From the New Haven Unified School District
The New Haven Unified School District was named today one of 16 nationwide winners in the U.S. Department of Education’s Race to the Top-District (RTTT-D) competition.
New Haven’s application was ranked No. 2 in the country. The District will receive more than $29 million over the next four-and-a-half years, to personalize student learning, improve student achievement and educator effectiveness, close achievement gaps, and prepare all students to succeed in college and careers.
“This is a tremendous validation of the work that we’ve been doing in New Haven for the past few years, and every teacher, classified employee and administrator in the District should be proud of all they’ve done to make this possible,” Superintendent Kari McVeigh said. “This grant will enable us to extend and expand services and fulfill our mission to help every child reach his or her potential.”
The RTTT-D competition attracted 372 applicants from across the country. Applications were evaluated and scored in independent peer reviews, and New Haven was notified in November that it was among 61 finalists, including only four from California.
"Districts have been hungry to drive reform at the local level, and now these winners can empower their school leaders to pursue innovative ideas where they have the greatest impact: in the classroom," U.S. Secretary of Education Arne Duncan said in a statement released by the Department of Education. "The Race to the Top-District grantees have shown tremendous leadership though developing plans that will transform the learning environment and enable students to receive a personalized, world-class education."

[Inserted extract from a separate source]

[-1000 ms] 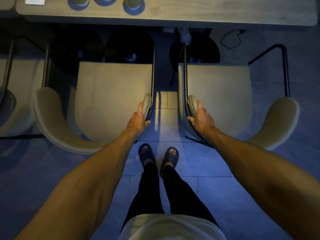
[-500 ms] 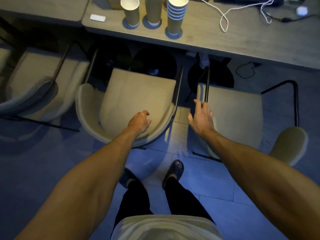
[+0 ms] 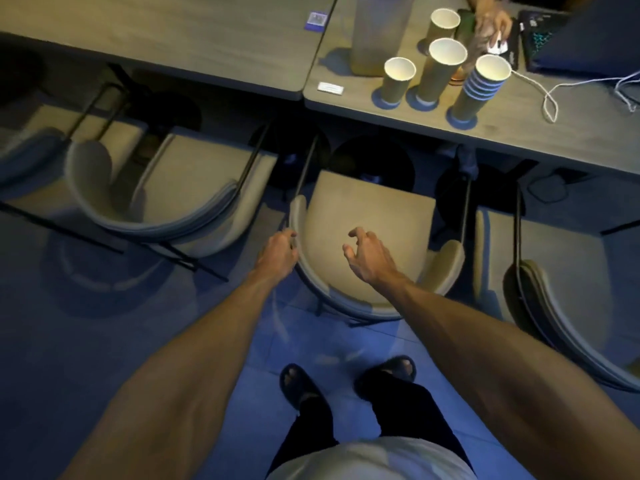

New Haven Unified serves nearly 13,000 students in Union City and south Hayward. The District includes James Logan High School, the largest high school in Northern California, along with seven elementary schools, two middle schools and a continuation high school as well as an adult school. The District also is the founding partner of the Union City Kids’ Zone, a consortium of agencies and organizations working together to provide comprehensive services for the District’s most vulnerable students and their families.
The District will use the RTTT-D funds to build on and expand its comprehensive K-12 reform strategies – known as the Seven Essentials for Continuous Growth and Improvement -- that focus on making sure that students acquire critical literacy and mathematics skills across the entire grade spans. The funds will help the District establish highly effective learning environments for all students, in which teachers instantly access a wide variety of educational tools, content and training aligned with the Common Core State Standards adopted by the State of California for implementation in 2014-15.
“The money will be targeted, so it won’t help us overcome all of the financial challenges that we’re facing after five years of state budget cuts, but it certainly will help us continue the good work we’ve started here,” Superintendent McVeigh said.
Predicated on the belief that quality instruction is the key to achieving District goals, while surrounding students with a network of supports and services, the grant will allow New Haven to expand educator professional development and support services for both students and their families, specifically expanding the work of the Kids’ Zone.
The grant will provide teachers, students and their families with real-time access to student assessments and learning needs while building on the work of the District's Grading and Assessment Task Force and Teacher Evaluation Task Force. The grant will help the District zero-in on its focus on teacher learning and student supports in ways made almost impossible during the last few years of budget cuts.
The District plans to hire literacy, assessment and math coaches for all schools to provide in-classroom coaching in personalized learning for literacy, math and use of assessments. The District will expand summer teacher institutes for reading, literacy and mathematics and would create smaller class sizes for high school English Learners. The District will purchase more K-8 library books and classroom libraries of non-fiction books and would expand online courses for high school students.
The District also plans to purchase mini-computer tablets for every 6-12 grade student and for every two K-5 students, as well as tablets, laptops and document cameras for all teachers. The District will hire additional IT technicians, a data specialist and technology trainers. All of the new technology will be phased in with strong teacher professional development to ensure usage. The District also will expand Library Media positions in every school.
“I’d like to especially thank the New Haven Teachers Association for their partnership in writing the grant application,” Superintendent McVeigh said. “In many districts across the country, teachers groups declined to sign on, wary of the evaluation component, but we’ve been working together with NHTA in this area, and their input and ultimate support was absolutely critical.”
Ms. McVeigh also thanked the Ball Foundation, which adopted New Haven four years ago and has supported the District in implementing many of its initiatives. The Foundation sponsored the District’s application, paying for the grant-writing services of Hatchuel Tabernik & Associates.